Your best bet is to seek out a smaller lingerie boutique in your area; their service-people are WAY MORE well-versed in sizing and fit than Victoria's Secret, carry a wider variety of sizes, and can give better advice. 

For the best variety, I HIGHLY HIGHLY HIGHLY recommend Figleaves. It has an awesome return policy in case something does not fit. 

Another site I would recommend (forgive the terrible dollar-to-pound conversion, these are tough times for Stateside economy) for small-band-big-boobs is Bravissimo. Their bands go all the way down to 28, and cup sizes all the way up to L. They have a HUGE variety of beautiful lingerie; no longer do you have to stick to tan, black, and white. 

If you have a measuring tape handy (and a pen and paper, you might be doing some math), I have found that the method used for measuring on this page is the most accurate (although not perfect, nothing is). I find that the standard way for measuring, seen on most lingerie websites, is a bunch of bollocks and often leaves you with too big of a band size and too small of a cup size. 

I'm a 30C/D (screw different sizing on different brands, for reals!), so I know that pain quite well.


----------



## S.S.BlackOrchid (May 23, 2008)

I kept trying on different sizes. I found the right size at Nordstrom. I just looked for bands that didn't ride up, making sure that the cups didn't "overflow" yet weren't loose. I am a 36f, and that is pretty hard to find. 

Never go to department stores or Victoria's Secret for sizing, they'll try to lie to you to sell a bra. I know my size, but when I go to VS to shop for things other than bras, the SAs try to convince me that I am a different size than I am, just to make me buy stuff. Also, many of them try to tell me that I can buy a 40d and that's the same thing, but it's not true.

Btw, I find bras at small boutiques, Nordstrom and Nordstrom Rack (the Nordstrom bras, but cheaper). I sometimes find them at Lane Bryant too, but I have to spend time searching.


----------



## Smileelisa (May 24, 2008)

I found my perfect bra was Bali's minimizer bra.  It is seamless and fabulous!  The straps are not elastic so they don't give when you need the support.  They are very supportive, pretty, and comfortable, especially when the girls are on the bigger size (I'm a DD).  I highly suggest Bali.  I forget the name of the one I wear but it has this little thing in the middle that kind of looks like birds (hard to explain)


----------



## florabundance (May 24, 2008)

i've just booked an appointment with Rigby & Peller for a consultation (sounds like a surgical procedure lol) who are quite famous in London as they are "corsetiers to the queen", apparently.

Thanks for all ur advice though.. I swear it shouldn't be as hard as this !
And what bugs me out is when I see a bra in like 40C i think...how is that any more common than 30E or whatever?

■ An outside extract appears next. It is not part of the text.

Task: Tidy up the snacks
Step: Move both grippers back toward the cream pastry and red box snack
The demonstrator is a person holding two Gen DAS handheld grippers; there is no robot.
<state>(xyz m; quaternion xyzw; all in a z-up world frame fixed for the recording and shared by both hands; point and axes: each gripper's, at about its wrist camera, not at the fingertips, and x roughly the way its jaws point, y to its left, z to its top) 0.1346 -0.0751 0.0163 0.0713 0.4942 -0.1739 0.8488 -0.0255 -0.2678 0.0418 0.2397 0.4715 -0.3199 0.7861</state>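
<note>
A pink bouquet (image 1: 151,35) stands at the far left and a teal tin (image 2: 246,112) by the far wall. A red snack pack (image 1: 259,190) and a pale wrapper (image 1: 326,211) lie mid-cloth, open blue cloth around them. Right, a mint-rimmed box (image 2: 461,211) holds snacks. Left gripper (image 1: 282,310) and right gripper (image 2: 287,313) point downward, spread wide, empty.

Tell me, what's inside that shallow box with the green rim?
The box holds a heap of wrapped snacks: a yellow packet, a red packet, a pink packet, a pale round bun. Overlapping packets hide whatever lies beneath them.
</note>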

With all the capabilities in the world to produce all kinds of crap, why are bra's so difficult lol

x


----------



## Kuuipo (May 27, 2008)

I usually wear bras by Hanes, the cotton,unpadded underwire kind. They fit well and they breathe.


----------



## _Ella_ (May 27, 2008)

I don´t know if Marlies Dekkers Undressed is available in the USA, but when it is, try it! You´ll never want to wear anything else again. Its great for women in all sizes, I have a small back with bigger boobs, so I have enormous trouble finding something good. These pieces look good, feel good and last for ages!


----------



## florabundance (May 27, 2008)

Quote:

   Originally Posted by *_Ella_* 

 
_I don´t know if Marlies Dekkers Undressed is available in the USA, but when it is, try it! You´ll never want to wear anything else again. Its great for women in all sizes, I have a small back with bigger boobs, so I have enormous trouble finding something good. These pieces look good, feel good and last for ages!_

 
I'm actually not from the US, but i'm checking out Marlies Dekkers collection and it's beautiful from what I see, so thanks a lot for that recommendation!!


----------



## frocher (May 27, 2008)

..........


----------



## ~Crystal~ (Jun 3, 2008)

Ok... my reply is a bit late lol.

I'm a 10E or higher in the cup size.. and lower in the back size, but I find the Triumph minimizers pretty good. I'm not sure what a size 10 here converts to over there though, but I know it definately is on the small end... coz it's the smallest back size they make over here!!


----------



## Liz24 (Mar 4, 2009)

definitely the distraction bras. they make them in like over 80 bra sizes and you can even customize them. they add like 2 cup sizes. the best push up bras i've ever worn. i love them. the quality is perfect too.


----------



## Simply Elegant (Mar 4, 2009)

La Vie en Rose is where I get most of mine. I'm a 32C which isn't uncommon, but the bras there are designed really well, in my experience.


----------



## MACLovin (Mar 5, 2009)

Quote:

   Originally Posted by *Liz24* 

 
_definitely the distraction bras. they make them in like over 80 bra sizes and you can even customize them. they add like 2 cup sizes. the best push up bras i've ever worn. i love them. the quality is perfect too.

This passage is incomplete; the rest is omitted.